Die Vermittler, unter ihnen auch Venezuelas Innenminister Ramón Rodríguez Chacín, sind wohl tatsächlich mutig, denn auch sie wissen nicht, ob alles gut gehen wird, ob jemand plötzlich das Feuer eröffnet. Aber das Bild von den guten Rebellen, die ihre Geiseln sauber gekleidet und mit Schulterklopfen in die Welt zurückschicken, bekommt spätestens in Caracas einen ersten Riss.

Neues Lebenszeichen von Betancourt

Dort findet die Ex-Geisel Luis Eladio Pérez seine Sprache wieder. "Sehr krank" sei die vor mehr als sechs Jahren von den Farc entführte damalige Präsidentschaftskandidatin Ingrid Betancourt. "Sie hat ein Leberleiden", sagte Pérez, der Betancourt zuletzt Anfang Februar in Gefangenschaft gesehen hatte.

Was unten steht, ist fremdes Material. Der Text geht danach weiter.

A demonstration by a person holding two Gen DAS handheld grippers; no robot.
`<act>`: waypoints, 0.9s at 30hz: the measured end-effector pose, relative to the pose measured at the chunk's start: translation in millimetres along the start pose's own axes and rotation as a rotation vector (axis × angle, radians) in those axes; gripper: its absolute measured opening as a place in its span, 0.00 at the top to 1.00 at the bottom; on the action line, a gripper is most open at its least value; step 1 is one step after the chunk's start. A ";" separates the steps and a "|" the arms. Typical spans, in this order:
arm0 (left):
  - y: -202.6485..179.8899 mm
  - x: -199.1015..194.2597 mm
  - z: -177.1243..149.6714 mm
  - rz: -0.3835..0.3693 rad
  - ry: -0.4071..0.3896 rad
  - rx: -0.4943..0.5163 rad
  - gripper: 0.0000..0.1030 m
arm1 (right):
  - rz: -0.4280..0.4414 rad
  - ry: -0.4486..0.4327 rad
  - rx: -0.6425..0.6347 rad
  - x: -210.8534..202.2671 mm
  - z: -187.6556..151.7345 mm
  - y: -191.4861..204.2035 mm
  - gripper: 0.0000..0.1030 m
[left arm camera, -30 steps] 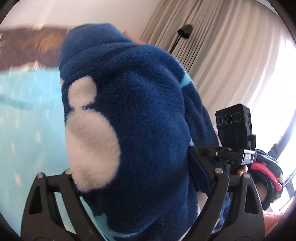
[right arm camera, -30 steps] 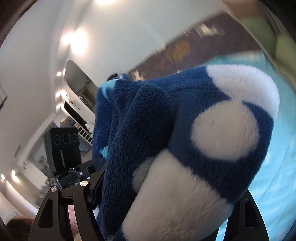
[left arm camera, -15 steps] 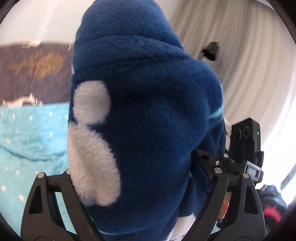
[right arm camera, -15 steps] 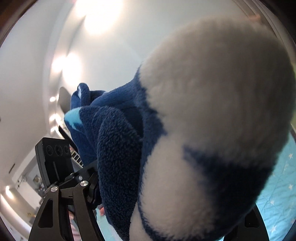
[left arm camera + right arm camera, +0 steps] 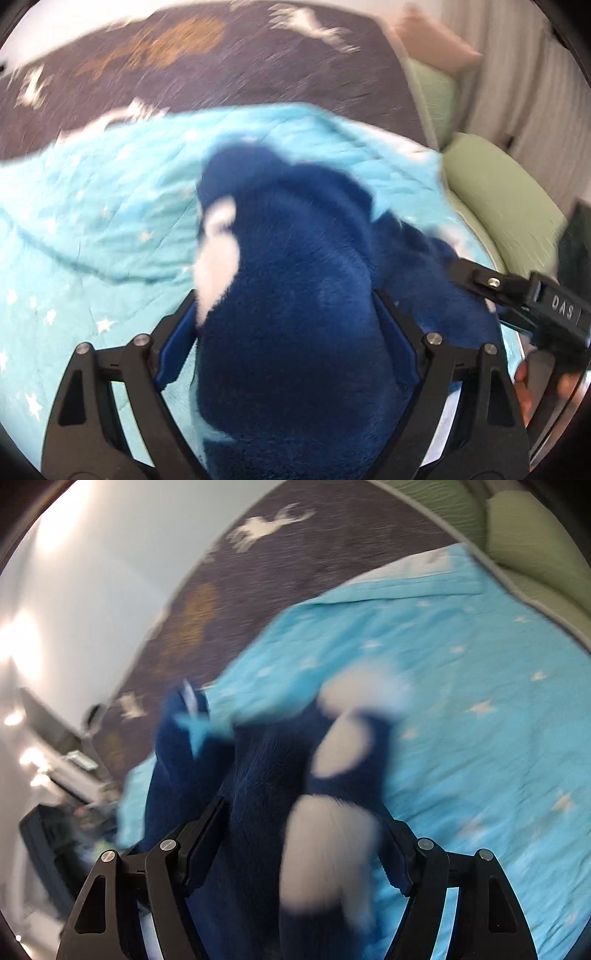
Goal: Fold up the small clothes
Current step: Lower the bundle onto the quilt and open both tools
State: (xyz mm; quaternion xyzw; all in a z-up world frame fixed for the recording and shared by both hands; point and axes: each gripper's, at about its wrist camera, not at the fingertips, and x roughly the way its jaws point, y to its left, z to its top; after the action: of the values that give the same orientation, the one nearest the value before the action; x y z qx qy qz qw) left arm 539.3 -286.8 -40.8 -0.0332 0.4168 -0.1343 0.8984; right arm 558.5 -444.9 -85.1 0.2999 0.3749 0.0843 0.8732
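A bulky dark blue fleece garment [image 5: 295, 332] with white patches fills the gap of the left gripper [image 5: 288, 332], whose jaws press its sides. It hangs over a light blue star-print quilt [image 5: 92, 221]. Beyond lies a dark patterned blanket [image 5: 221, 66]; at right sits a green cushioned seat [image 5: 495, 192]. The right gripper [image 5: 517, 295] shows at the right edge, blurred.

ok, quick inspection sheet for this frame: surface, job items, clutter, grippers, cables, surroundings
Surface: light blue star-print quilt over a dark patterned blanket.
Job's things: one navy fleece garment with white spots, bunched, blurred.
Clutter: nothing seen on the quilt.
Grippers: left gripper and right gripper each clamp a thick bunch of the fleece.
Cables: nothing seen.
Surroundings: green cushions, curtain, white wall, blurred dark furniture at left in the right wrist view.
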 end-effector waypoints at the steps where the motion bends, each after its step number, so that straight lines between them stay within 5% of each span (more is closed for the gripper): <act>1: 6.9 4.1 0.4 -0.026 0.022 -0.057 0.13 | -0.043 -0.020 0.006 4.8 2.6 -4.7 0.25; 4: 12.6 9.9 -6.6 -0.023 0.047 -0.115 0.10 | -0.011 -0.068 0.075 7.7 5.1 -21.1 0.25; 6: 7.3 10.6 -8.2 0.015 0.038 -0.085 0.10 | 0.032 -0.094 0.107 -8.1 -3.7 -36.0 0.25; 12: -5.1 27.0 2.6 0.207 -0.033 0.069 0.06 | -0.023 -0.144 0.122 -68.0 -17.4 -66.2 0.25; 19: 16.4 -36.5 3.9 0.047 -0.105 0.112 0.07 | -0.116 -0.111 -0.118 -169.8 -66.0 -22.9 0.25; 22: 19.4 -87.3 -17.9 -0.039 -0.120 0.150 0.07 | -0.132 -0.122 -0.197 -211.2 -97.2 0.8 0.24; 27: 18.3 -184.6 -79.9 -0.060 -0.187 0.202 0.03 | -0.179 -0.184 -0.308 -267.2 -157.6 48.1 0.22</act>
State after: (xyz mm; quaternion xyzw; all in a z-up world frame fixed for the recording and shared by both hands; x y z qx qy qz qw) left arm 368.8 -215.4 40.7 0.0328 0.3144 -0.1987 0.9277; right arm 262.8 -432.9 19.6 0.1348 0.3013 0.0350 0.9433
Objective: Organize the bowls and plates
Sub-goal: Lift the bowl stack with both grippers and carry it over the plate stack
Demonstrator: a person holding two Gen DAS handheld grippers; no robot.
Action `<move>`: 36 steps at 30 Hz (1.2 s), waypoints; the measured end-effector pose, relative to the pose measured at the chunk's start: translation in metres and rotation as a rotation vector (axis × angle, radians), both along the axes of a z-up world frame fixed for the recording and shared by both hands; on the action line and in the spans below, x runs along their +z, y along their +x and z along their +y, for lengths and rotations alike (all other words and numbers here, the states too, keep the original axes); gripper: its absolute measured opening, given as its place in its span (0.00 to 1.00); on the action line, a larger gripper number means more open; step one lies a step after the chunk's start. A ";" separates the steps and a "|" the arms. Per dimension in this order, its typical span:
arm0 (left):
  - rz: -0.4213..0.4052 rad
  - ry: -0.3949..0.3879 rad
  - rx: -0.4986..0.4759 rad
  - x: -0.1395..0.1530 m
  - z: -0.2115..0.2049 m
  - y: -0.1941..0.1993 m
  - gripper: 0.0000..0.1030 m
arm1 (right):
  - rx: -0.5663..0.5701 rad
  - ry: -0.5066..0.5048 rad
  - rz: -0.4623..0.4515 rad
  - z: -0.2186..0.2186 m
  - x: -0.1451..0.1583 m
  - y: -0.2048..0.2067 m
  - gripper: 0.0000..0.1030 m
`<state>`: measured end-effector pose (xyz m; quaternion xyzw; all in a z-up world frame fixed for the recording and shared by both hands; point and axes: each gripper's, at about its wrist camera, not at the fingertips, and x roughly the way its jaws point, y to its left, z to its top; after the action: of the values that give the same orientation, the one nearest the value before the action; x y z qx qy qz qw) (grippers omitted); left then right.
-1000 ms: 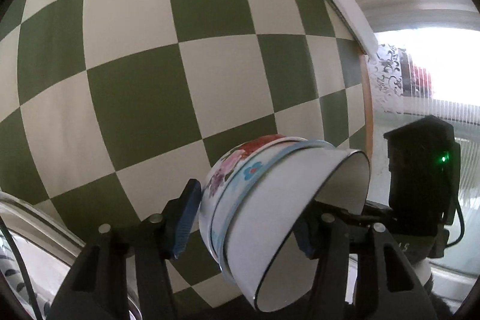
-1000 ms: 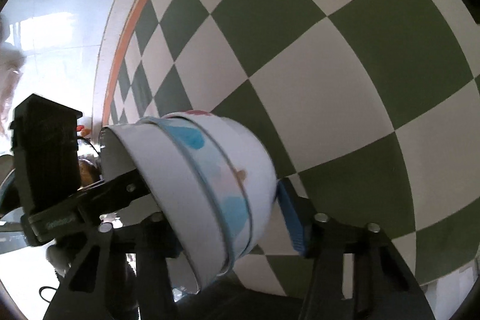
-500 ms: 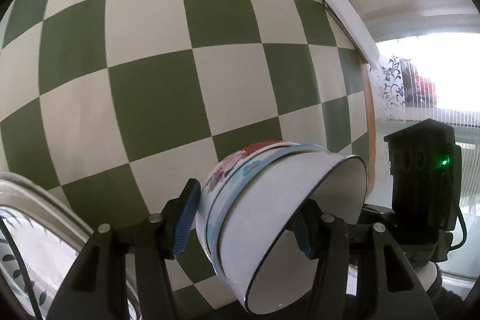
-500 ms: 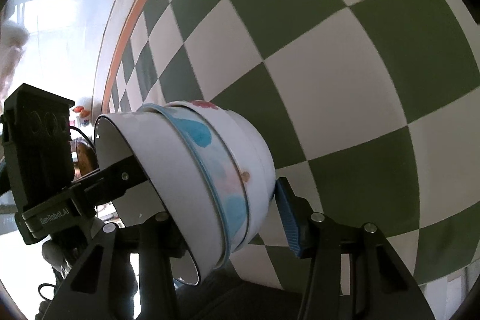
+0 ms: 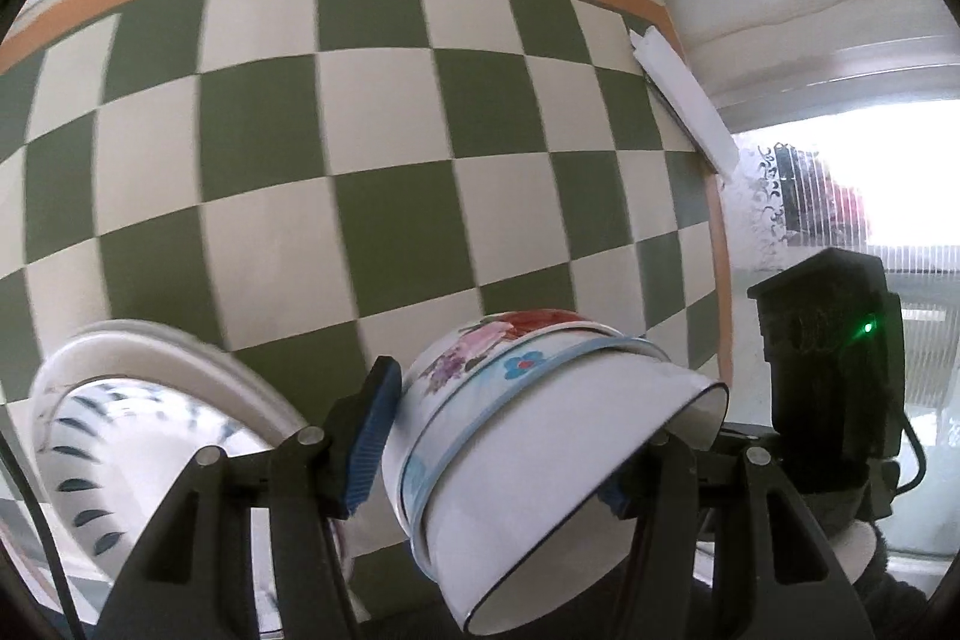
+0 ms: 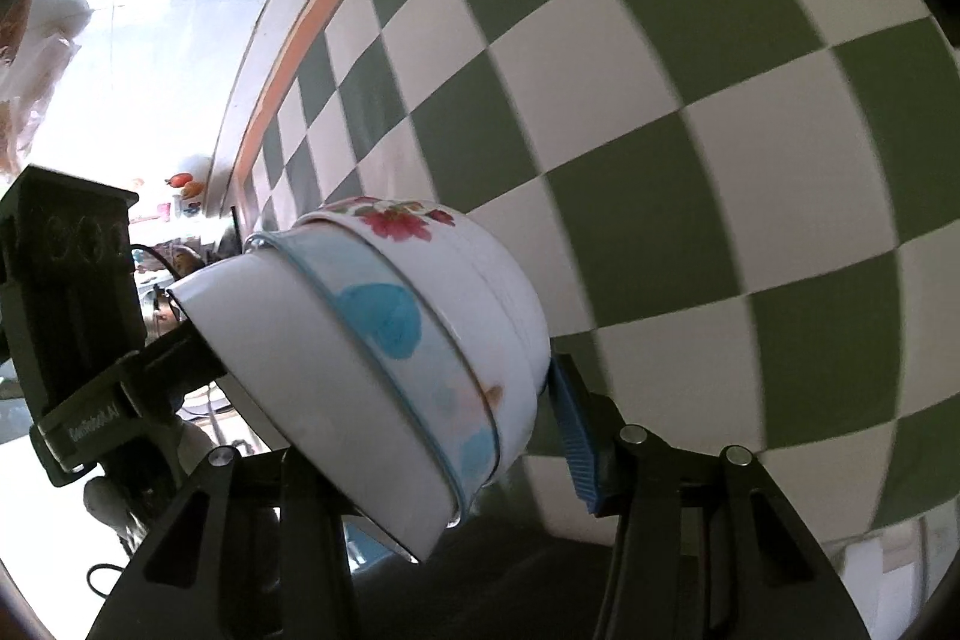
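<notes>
Gripping from both sides, the two hand-held grippers carry a tilted stack of nested bowls (image 5: 540, 436) above the green-and-white checkered worktop (image 5: 384, 196). The left hand-held gripper (image 5: 498, 448) has the stack between its blue pads, about half open around it. The right hand-held gripper (image 6: 432, 412) is squeezing inward, the same bowls between its fingers, its blue pad (image 6: 573, 436) just at the flowered bowl's base. A white plate with dark leaf marks (image 5: 120, 424) sits low at the left.

Bowl stack (image 5: 540, 448) raised off checkered cloth (image 5: 360, 160), plates (image 5: 150, 400) revealed (left view)
</notes>
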<state>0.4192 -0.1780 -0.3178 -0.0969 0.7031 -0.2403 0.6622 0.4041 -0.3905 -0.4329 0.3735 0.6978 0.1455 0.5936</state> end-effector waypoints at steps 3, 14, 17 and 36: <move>0.031 0.014 0.005 -0.010 0.018 -0.001 0.51 | -0.023 0.023 0.037 0.019 -0.004 -0.002 0.43; 0.030 -0.010 0.000 0.009 0.053 -0.002 0.51 | -0.025 -0.008 0.043 0.056 0.011 -0.002 0.40; 0.002 0.001 -0.021 0.021 0.058 -0.004 0.51 | -0.001 -0.019 0.038 0.067 0.023 -0.003 0.40; 0.083 0.078 0.126 -0.017 0.168 -0.015 0.51 | 0.133 0.038 0.109 0.188 -0.014 0.006 0.38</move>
<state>0.4040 -0.0102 -0.3348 -0.1251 0.7313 -0.1666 0.6494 0.4097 -0.2027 -0.4472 0.3451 0.7494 0.1774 0.5365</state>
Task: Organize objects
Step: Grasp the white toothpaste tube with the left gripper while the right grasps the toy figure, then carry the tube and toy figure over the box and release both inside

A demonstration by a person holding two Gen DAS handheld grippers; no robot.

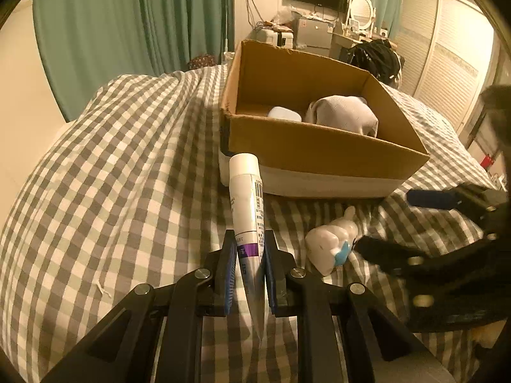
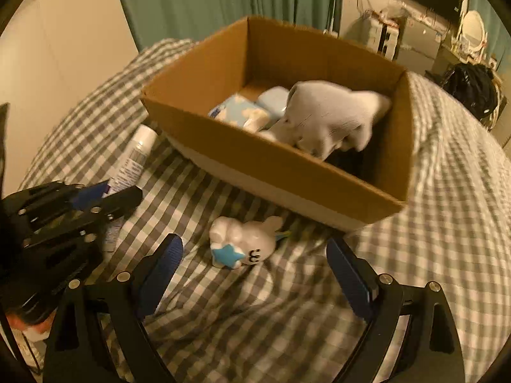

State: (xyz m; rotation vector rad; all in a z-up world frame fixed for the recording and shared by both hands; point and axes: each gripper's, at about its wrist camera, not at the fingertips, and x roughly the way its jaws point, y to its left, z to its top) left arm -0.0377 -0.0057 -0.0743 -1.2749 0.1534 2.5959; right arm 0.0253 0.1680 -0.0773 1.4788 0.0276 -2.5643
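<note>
In the left wrist view, the left gripper (image 1: 250, 249) was seen clamped on a tube (image 1: 247, 204) near its crimped tail, the white cap pointing toward 12 o'clock and ending just short of the box (image 1: 319, 150). The box sat on the checked bedspread (image 1: 127, 175), holding a grey cloth (image 1: 343, 115) and a pale case (image 1: 284, 115). A white toy (image 1: 332, 242) lay on the bedspread at 3 o'clock of the tube, and the right gripper (image 1: 383, 223) was seen beyond it, jaws apart.

In the right wrist view, the right gripper (image 2: 254, 255) was held wide apart, with the toy (image 2: 246, 244) lying between and just ahead of its fingertips, near the box (image 2: 287, 166) wall. The box lay at 12 o'clock; inside it a blue packet (image 2: 242, 113) was seen beside the cloth (image 2: 332, 118). The tube (image 2: 134, 156) and the left gripper (image 2: 105, 194) were seen at 9 o'clock.

Judged from this, the tube was due to be lifted into the box. The cap should be raised above the near wall before being carried forward, since the grip near the tail would let the tube droop or swing. Release would best be made over the bare floor at the box's 10 o'clock corner. The toy's rounded body would probably be best gripped across its middle.
</note>
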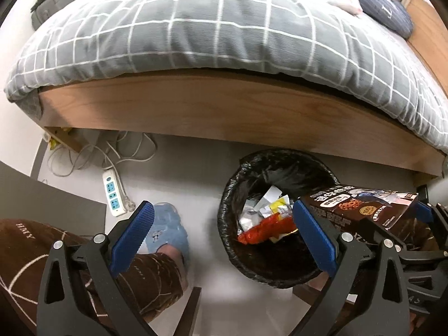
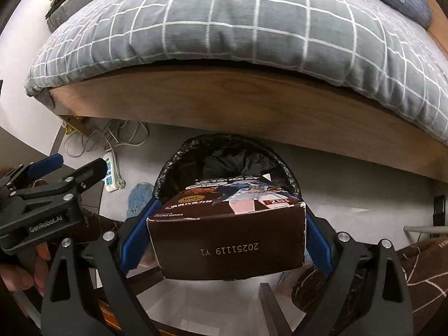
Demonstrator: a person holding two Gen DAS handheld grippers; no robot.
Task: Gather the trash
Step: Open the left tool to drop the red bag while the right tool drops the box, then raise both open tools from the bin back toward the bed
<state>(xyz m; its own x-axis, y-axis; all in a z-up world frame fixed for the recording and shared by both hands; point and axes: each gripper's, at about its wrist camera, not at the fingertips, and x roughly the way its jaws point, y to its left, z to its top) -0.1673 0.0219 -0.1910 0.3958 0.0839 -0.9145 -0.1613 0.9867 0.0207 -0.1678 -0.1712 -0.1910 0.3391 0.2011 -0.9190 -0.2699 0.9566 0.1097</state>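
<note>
From the left wrist camera, the left gripper (image 1: 224, 238) points steeply down at the floor (image 1: 173, 168), its jaws spread as wide as they go with nothing between the blue pads (image 1: 134, 235); through the gap show a leg in brown patterned trousers (image 1: 140, 274) and a foot in a light blue slipper (image 1: 168, 224). Just to the right of that foot stands the trash bin (image 1: 232, 252), lined with a black bag and holding crumpled white and yellow papers and a red wrapper (image 1: 266, 231). At the bin's right rim a dark brown snack box (image 1: 361, 204) hangs over the opening, gripped at its far end by the right gripper, of which only a blue pad and black frame are seen. A white power strip (image 1: 113, 193) with tangled cables lies on the floor near the wooden bed frame (image 1: 224, 106), and a grey checked duvet (image 1: 210, 28) covers the bed. From the right wrist camera, the right gripper (image 2: 226, 232) also tilts steeply down, its jaws closed on the snack box (image 2: 226, 243), one blue pad pressed on each side wall; the box's near end carries a printed date code and its far end reaches over the trash bin (image 2: 168, 168). At the left edge the left gripper (image 2: 75, 165) is seen from the side, open and empty, with a hand (image 2: 28, 268) wrapped round its handle.
</note>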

Schlimmer jedoch wog, was er dann sagte. Die Rebellen seien "wütend" auf Betancourt und würden sie besonders schlecht behandeln. Die 46-Jährige leide zudem sehr darunter, dass sie offenbar die letzte sein könnte, die frei gelassen wird. Schon in einem Ende vergangenen Jahres beschlagnahmten Video machte die Politikerin, die auch die französische Staatsbürgerschaft besitzt, einen depressiven Eindruck. Sie ist das "Kronjuwel" der FARC, da sich sogar der französische Präsident Nicolas Sarkozy für ihre Freiheit einsetzt.

Schreckliche Bedingungen

"Das Essen ist miserabel, die Lebensbedingungen sind extrem ungesund, und die ständige Angst zerrt an den Nerven", berichtete Pérez weiter von der Tragödie der Geiseln im Urwald. Und das sind nicht nur die etwa 50 Militärs, Polizisten und prominenten Politiker, die die FARC gerne gegen 500 inhaftierte Rebellen austauschen würde. Das gilt auch für die geschätzten insgesamt etwa 3000 Entführungsopfer. Drei Jahre waren wir 24 Stunden am Tag angekettet", erzählte der Politiker weiter. Als sich die Rebellen nach der Freilassung wieder in den Urwald zurückziehen, winken sie noch lange. So lange, als ob sie am liebsten mit nach Caracas fliegen würden.